A lot of MCP servers I see in the wild look like this:
@mcp.tool()
async def get_thing(id: str):
resp = await httpx.get(f"https://api.example.com/things/{id}")
return resp.json()
Fetch, forward, done. A thin HTTP proxy with a JSON Schema wrapper. For some
use cases, that's enough.
The servers I keep coming back to do something different. They hold state and
pre-compute answers. An agent hitting a thin wrapper might need three round
trips and 30 seconds. The same agent hitting a server that does real work gets
its answer in one call, under a millisecond.
Preloaded in-memory index
Here's a failure mode I run into constantly: the agent needs to find something
but doesn't know the exact ID. Most APIs only support exact lookups. No ID, no
result. The conversation dead-ends with "I couldn't find that resource" and the
user gives up.
I built a server that wraps a CDN management API. Hundreds of properties, and
the agent regularly needs to find which one handles a given hostname. The API
has a search endpoint, but it's slow, requires exact matches, and sometimes
returns 403 depending on account permissions.
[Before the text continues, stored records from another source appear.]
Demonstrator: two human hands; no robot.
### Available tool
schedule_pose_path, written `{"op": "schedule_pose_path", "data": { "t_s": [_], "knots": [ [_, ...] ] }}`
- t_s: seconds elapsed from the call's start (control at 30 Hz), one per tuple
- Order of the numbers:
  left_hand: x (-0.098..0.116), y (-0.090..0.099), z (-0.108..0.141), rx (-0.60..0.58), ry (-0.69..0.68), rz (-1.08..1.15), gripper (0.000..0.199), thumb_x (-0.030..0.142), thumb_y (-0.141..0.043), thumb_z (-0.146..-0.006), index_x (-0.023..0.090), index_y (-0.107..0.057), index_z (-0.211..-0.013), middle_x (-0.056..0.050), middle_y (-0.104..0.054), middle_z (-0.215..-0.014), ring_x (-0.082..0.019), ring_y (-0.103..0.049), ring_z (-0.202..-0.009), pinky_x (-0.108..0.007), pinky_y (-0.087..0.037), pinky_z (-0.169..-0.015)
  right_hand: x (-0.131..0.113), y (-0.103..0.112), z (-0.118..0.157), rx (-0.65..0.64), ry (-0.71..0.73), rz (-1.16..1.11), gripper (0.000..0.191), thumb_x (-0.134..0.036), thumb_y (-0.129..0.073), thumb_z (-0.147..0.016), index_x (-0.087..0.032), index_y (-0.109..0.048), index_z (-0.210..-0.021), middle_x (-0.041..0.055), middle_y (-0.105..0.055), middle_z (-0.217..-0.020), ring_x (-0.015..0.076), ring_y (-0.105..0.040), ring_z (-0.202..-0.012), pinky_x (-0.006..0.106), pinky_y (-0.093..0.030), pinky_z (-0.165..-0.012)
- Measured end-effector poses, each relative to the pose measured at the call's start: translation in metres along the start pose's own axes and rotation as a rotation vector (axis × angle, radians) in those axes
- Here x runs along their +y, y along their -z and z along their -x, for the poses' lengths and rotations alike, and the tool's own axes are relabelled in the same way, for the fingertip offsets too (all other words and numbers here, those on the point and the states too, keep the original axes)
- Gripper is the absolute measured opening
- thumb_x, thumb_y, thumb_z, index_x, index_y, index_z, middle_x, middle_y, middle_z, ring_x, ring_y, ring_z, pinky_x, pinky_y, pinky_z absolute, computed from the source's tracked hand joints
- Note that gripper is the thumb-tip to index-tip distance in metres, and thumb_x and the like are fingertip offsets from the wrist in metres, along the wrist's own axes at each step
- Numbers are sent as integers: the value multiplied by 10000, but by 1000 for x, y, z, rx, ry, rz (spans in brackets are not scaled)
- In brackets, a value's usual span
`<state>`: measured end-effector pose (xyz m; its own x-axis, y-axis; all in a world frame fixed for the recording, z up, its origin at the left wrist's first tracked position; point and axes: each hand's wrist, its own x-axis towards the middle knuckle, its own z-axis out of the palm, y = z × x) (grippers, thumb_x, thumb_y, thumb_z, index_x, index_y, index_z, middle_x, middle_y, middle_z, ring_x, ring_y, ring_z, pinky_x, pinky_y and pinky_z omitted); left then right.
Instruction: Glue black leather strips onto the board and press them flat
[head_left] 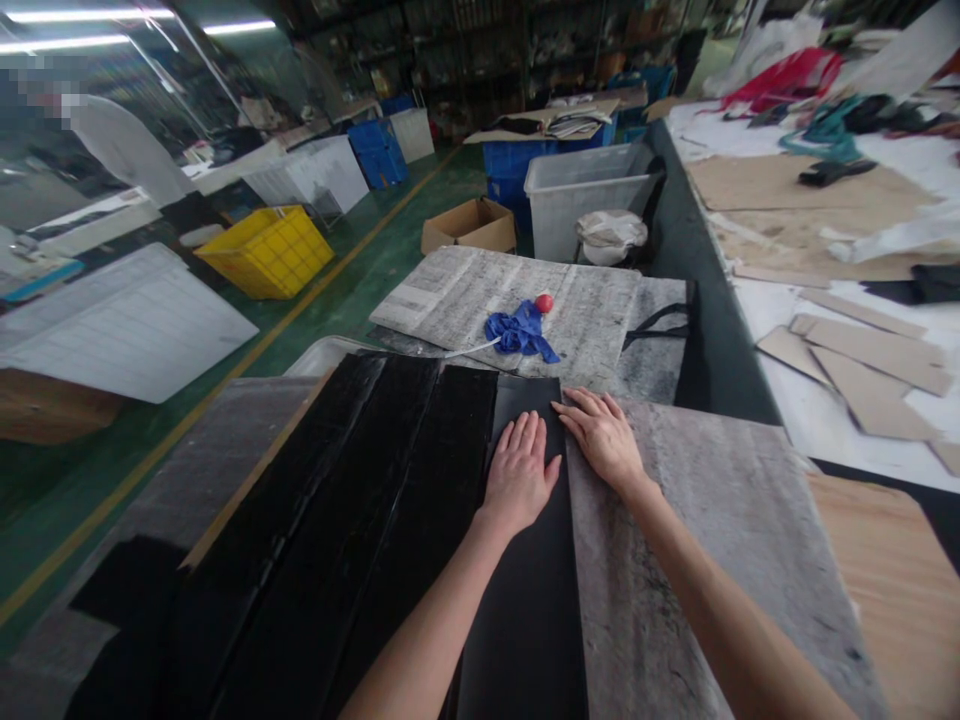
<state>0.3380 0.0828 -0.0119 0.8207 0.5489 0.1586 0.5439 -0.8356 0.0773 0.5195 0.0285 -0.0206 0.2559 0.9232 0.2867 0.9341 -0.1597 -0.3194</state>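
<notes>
A long matte black strip (525, 600) lies lengthwise on the worktable, along the right edge of several glossy black strips (360, 510). My left hand (521, 472) rests flat on the matte strip near its far end, fingers stretched forward. At that strip's right edge is my right hand (602, 438), its fingers spread, the fingertips touching the edge and the palm over the grey, stained board (697, 520). Neither hand grips anything. Beyond the far ends of the strips lie a crumpled blue cloth (519, 332) and a small red ball-like object (544, 303).
To the right runs a long table with cut cardboard pieces (870, 365) and dark scraps. Ahead stand a grey plastic bin (585, 190) and an open cardboard box (471, 226). A yellow crate (266, 252) sits on the green floor, near a person (124, 150) at the left.
</notes>
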Motion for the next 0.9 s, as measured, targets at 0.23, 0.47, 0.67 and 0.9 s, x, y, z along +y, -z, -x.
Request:
{"op": "schedule_pose_path", "data": {
  "t_s": [0.23, 0.47, 0.67, 0.9],
  "knots": [
    [0, 1, 1, 5, -8, 3, 604, 418, -352, -1070, 27, -387, -1530, -166, -378, -1629, -269, -329, -1526, -421, -267, -1272, 1, -2, 0, 12, 5, -8, 370, -386, -438, -1056, -308, -666, -1337, 48, -600, -1465, 275, -504, -1403, 543, -363, -1193],
    [2, 1, 3, 29, -4, 27, 550, 377, -388, -1061, 40, -454, -1491, -167, -444, -1590, -264, -386, -1497, -416, -294, -1262, 6, -2, 3, 117, 10, -110, 411, -425, -389, -1065, -284, -690, -1306, 77, -559, -1504, 277, -465, -1441, 539, -354, -1199],
    [2, 0, 2, 34, 4, 41, 534, 361, -405, -1054, 46, -468, -1481, -157, -456, -1584, -264, -397, -1489, -414, -313, -1256, 5, -2, 4, 79, 67, -138, 397, -470, -404, -1058, -320, -761, -1146, 36, -696, -1329, 275, -576, -1333, 578, -358, -1167],
    [5, 1, 4, 36, 14, 42, 524, 348, -398, -1057, 42, -475, -1474, -154, -466, -1578, -269, -406, -1484, -415, -326, -1250, 5, -2, 3, 73, 43, -136, 348, -436, -442, -1054, -322, -760, -1138, 23, -690, -1342, 259, -574, -1334, 554, -359, -1171]
  ]
}}
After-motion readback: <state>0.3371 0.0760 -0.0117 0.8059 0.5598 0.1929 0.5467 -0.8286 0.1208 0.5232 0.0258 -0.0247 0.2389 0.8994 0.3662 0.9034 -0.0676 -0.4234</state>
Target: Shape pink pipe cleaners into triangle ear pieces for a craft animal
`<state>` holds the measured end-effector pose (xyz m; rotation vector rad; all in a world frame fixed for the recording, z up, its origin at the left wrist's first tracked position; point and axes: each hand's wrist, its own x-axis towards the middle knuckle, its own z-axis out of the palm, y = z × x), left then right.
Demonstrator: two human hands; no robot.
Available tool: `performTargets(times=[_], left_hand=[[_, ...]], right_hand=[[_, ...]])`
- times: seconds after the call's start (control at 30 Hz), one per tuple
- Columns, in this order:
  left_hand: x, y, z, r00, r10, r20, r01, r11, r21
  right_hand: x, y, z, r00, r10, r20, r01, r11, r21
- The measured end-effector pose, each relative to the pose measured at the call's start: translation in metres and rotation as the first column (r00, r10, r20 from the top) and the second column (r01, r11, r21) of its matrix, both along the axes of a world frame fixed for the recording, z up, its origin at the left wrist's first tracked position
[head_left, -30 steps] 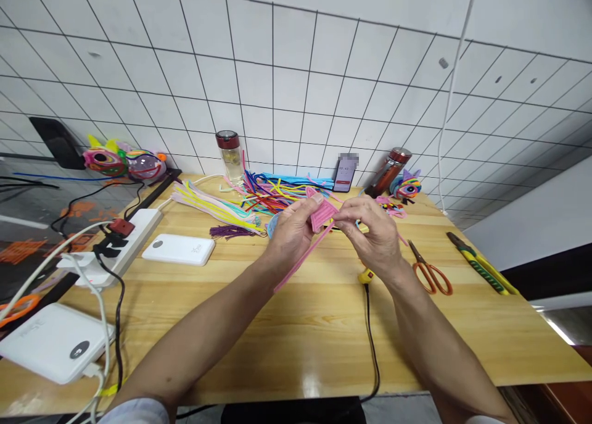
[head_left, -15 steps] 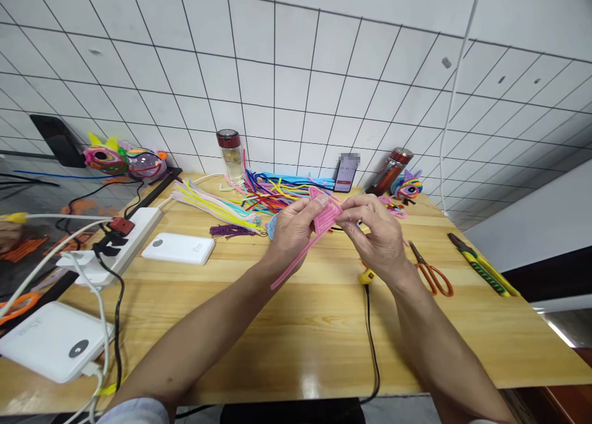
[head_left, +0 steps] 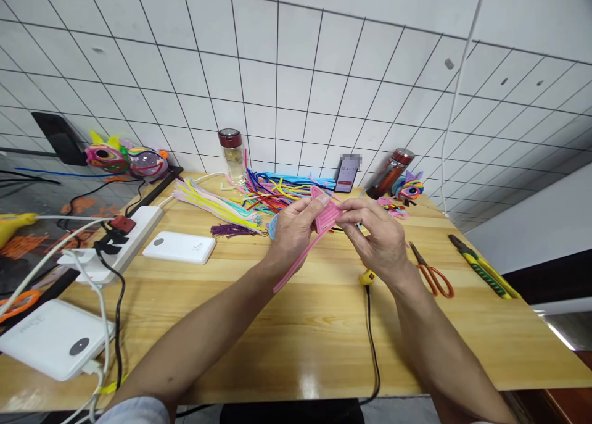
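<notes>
Between my two hands, above the middle of the table, is a flat pink piece of bent pipe cleaners [head_left: 328,218], with rows lying side by side. A long loose pink end hangs from it down past my left wrist. My left hand [head_left: 296,226] grips its left side, thumb pressed on top. At the right edge, the fingertips of my right hand [head_left: 374,229] pinch the pink piece. Behind my hands lies a pile of colourful pipe cleaners [head_left: 277,189]. Below my right hand, a yellow corded tool [head_left: 367,278] is partly hidden.
Orange-handled scissors [head_left: 432,270] and green-yellow pliers [head_left: 483,266] lie at right. Left are white power banks [head_left: 179,247], a power strip [head_left: 134,242] and cables. Along the wall stand a glass bottle [head_left: 232,155], a phone [head_left: 348,172], a red flask [head_left: 392,172] and colourful fish figures [head_left: 407,187].
Both hands keep their hold on the pink piece with barely any movement. The whole view has shifted slightly. At the far left, a yellow object beyond the table edge shows more.
</notes>
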<state>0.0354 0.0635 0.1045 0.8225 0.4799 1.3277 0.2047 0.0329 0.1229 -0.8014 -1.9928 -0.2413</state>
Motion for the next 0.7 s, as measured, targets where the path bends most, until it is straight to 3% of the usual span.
performTargets(times=[0.7], left_hand=[[0.0011, 0.0027, -0.0001, 1.0, -0.01, 0.028, 0.01, 1.0, -0.022]], right_hand=[[0.0024, 0.0035, -0.0029, 1.0, -0.012, 0.023, 0.012, 1.0, -0.025]])
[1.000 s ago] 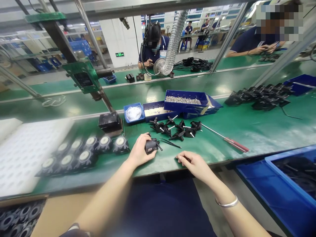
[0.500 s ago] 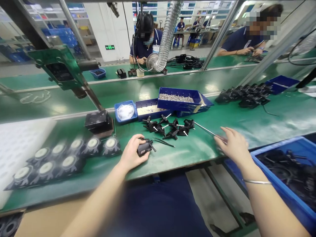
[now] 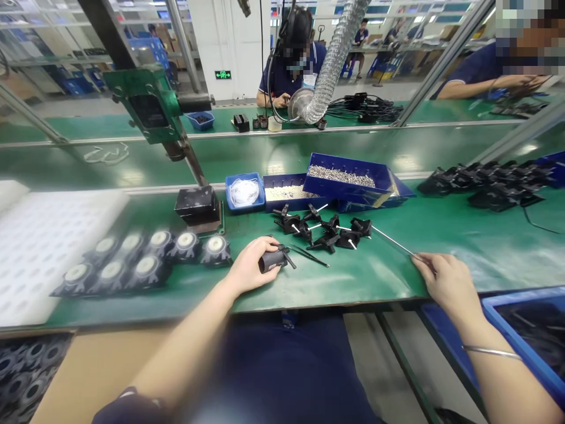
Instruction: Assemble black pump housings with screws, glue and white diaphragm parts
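Tweezers are right of the left hand on the worktop, bins beyond, housings off left. Screwdriver pokes out left of the right hand, crate to its right, maybe parts inside.

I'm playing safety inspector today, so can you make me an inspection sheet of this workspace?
Surface: green bench top, shiny with glare.
Things in use: black cylindrical part and screwdriver.
Clutter: small black parts with white pins, tweezers beside them, eight white-faced parts on the left.
Left hand: holds the black cylindrical part.
Right hand: curled round the screwdriver's handle end, hiding it; I can't tell if it's lifted.
Cables: black heap on the far bench.
Surroundings: green press stand, blue screw box, silver duct, people across the bench.
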A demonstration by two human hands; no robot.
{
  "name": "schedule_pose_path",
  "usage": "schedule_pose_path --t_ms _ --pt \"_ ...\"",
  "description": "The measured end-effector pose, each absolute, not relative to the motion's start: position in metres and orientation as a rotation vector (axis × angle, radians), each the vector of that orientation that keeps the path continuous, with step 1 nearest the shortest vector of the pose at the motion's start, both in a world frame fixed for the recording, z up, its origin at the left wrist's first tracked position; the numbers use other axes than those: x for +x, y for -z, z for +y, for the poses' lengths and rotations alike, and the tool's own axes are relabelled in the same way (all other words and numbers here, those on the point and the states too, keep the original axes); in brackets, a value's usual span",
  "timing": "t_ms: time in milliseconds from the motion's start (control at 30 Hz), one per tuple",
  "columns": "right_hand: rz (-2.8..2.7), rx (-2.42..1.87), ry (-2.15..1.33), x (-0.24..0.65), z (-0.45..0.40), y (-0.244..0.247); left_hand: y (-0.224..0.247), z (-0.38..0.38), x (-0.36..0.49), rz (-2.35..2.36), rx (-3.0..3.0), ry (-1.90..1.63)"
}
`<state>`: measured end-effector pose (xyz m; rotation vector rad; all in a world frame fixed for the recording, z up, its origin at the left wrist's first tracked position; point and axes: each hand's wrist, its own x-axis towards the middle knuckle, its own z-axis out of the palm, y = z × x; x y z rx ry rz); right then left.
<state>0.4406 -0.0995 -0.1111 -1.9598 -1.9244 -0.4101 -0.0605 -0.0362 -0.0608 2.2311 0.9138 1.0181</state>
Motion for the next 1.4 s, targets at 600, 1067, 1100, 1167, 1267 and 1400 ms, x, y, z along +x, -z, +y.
schedule_pose_path --t_ms 600,1067,1100,1167,1267,1400 --pt "-2.29 -1.553 0.246 0.183 -0.073 0.083 0.038 -0.065 -0.033 0.982 0.556 -1.272" --pt "-1.579 -1.412 -1.009 0.189 -0.133 0.04 0.023 -0.073 -0.006 0.727 0.174 -1.232" --pt "-1.578 -1.393 -0.989 0.183 -0.134 0.036 0.024 -0.072 -0.003 0.722 0.166 -1.22" --pt "-1.599 -1.351 -0.961 0.171 -0.135 0.033 0.026 -0.073 0.003 0.715 0.134 -1.181" --pt "-1.558 -1.248 -1.037 0.155 -0.132 0.032 0.027 -0.073 0.008 0.704 0.091 -1.157" --pt "-1.412 -1.143 -1.238 0.143 -0.125 0.034 0.027 -0.076 0.011 0.67 0.069 -1.187"
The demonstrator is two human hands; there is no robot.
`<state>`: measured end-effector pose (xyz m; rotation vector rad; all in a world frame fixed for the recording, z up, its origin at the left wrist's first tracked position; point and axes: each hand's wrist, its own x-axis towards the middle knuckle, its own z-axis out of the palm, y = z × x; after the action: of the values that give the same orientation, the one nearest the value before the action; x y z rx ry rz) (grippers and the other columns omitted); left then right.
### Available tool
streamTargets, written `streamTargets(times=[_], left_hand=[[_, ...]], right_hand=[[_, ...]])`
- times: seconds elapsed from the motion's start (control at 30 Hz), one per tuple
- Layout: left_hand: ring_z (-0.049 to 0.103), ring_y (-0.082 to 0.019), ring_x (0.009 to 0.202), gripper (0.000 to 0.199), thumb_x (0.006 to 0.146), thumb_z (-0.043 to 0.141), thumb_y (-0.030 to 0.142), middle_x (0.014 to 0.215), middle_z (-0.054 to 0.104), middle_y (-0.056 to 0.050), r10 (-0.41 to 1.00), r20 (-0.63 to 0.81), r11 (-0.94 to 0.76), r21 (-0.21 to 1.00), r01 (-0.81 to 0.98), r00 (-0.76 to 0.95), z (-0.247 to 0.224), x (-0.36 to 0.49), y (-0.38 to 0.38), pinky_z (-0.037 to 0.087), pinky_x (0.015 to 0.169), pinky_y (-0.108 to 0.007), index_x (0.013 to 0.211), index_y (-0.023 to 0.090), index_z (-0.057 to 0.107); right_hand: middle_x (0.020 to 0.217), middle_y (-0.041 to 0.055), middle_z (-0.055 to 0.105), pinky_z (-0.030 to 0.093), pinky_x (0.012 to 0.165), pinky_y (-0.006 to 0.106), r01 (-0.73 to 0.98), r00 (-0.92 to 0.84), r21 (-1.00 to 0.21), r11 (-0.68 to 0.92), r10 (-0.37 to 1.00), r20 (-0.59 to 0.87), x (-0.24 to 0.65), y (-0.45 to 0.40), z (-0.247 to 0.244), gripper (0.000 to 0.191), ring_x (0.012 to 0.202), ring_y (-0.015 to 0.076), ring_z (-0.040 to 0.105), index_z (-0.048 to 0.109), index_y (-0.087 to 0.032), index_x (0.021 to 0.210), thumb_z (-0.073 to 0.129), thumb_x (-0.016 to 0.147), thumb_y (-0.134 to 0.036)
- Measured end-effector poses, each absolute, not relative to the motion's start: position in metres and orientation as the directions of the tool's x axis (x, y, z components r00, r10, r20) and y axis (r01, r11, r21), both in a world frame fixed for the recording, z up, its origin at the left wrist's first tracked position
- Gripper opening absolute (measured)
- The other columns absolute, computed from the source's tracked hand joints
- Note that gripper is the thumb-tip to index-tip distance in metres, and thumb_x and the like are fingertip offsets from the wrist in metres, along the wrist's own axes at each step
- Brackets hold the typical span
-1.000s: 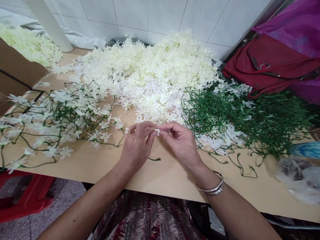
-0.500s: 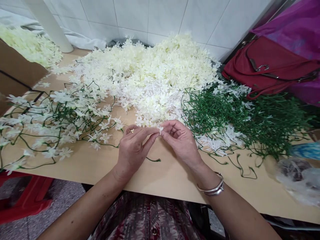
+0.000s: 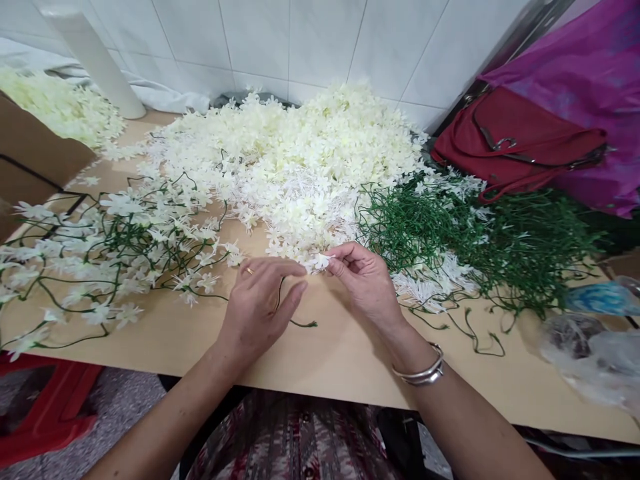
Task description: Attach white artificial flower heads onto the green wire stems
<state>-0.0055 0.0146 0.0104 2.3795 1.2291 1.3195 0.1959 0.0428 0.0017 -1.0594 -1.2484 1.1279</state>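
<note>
A small white flower with thin, cloth-like petals (image 3: 320, 261) is at the front edge of the big heap of pale cream flowers (image 3: 320, 147). The right hand (image 3: 367, 287) has it: that grip is pinching the flower between thumb and finger.

Half a second ago, both hands had their fingertips on the flower. Now the left hand (image 3: 260, 297) has let go and moved a bit away, in front of the heap. Its grip is spread, with a gap between thumb and finger. So the right hand alone holds the flower, and the left is free of it. A thin dark green stem (image 3: 305, 325) shows by the left hand; I can't tell if they touch.

To the left of the heap, white flowers on green stems (image 3: 120, 247) lie on the tan bench (image 3: 335, 360). To the right of the heap is a tangle of bare green stems (image 3: 415, 220).
</note>
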Motion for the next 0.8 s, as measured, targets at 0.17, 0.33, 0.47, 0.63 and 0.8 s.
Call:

So the server loads every property into memory at startup:
class PropertyIndex:
_entries: list[PropertyEntry] = field(default_factory=list)
_name_index: dict[str, int] = field(default_factory=dict)
async def load(self, refresh_interval: int = 300):
await self._build_index()
self._refresh_task = asyncio.create_task(self._refresh_loop())
def search_by_name(self, query: str, limit: int = 50):
names = [e.property_name for e in self._entries]
matches = process.extract(
query, names, scorer=fuzz.WRatio,
limit=limit, score_cutoff=50,
)
return [self._entries[idx].to_dict() for _, score, idx in matches]
Builds once by fanning out parallel API calls, deduplicates, refreshes every
five minutes in the background. Lookups take under a millisecond.
Without this, the agent guesses at exact property names, picks the wrong one,
retries, burns three turns. With the index, someone types "the CDN config for
checkout" and gets the right answer first try. That's the kind of difference
that decides whether people keep using the agent or go back to doing it
manually.
I did the same thing for a CI/CD server. The API lets you fetch a build config
by ID, but there's no fuzzy search. If you don't know the ID, you're stuck. The
server caches all build configurations at startup, runs fuzzy matching against
them. The agent says "find the deploy job for the payments service" and gets a
ranked list instantly, even though the CI system itself can't do that.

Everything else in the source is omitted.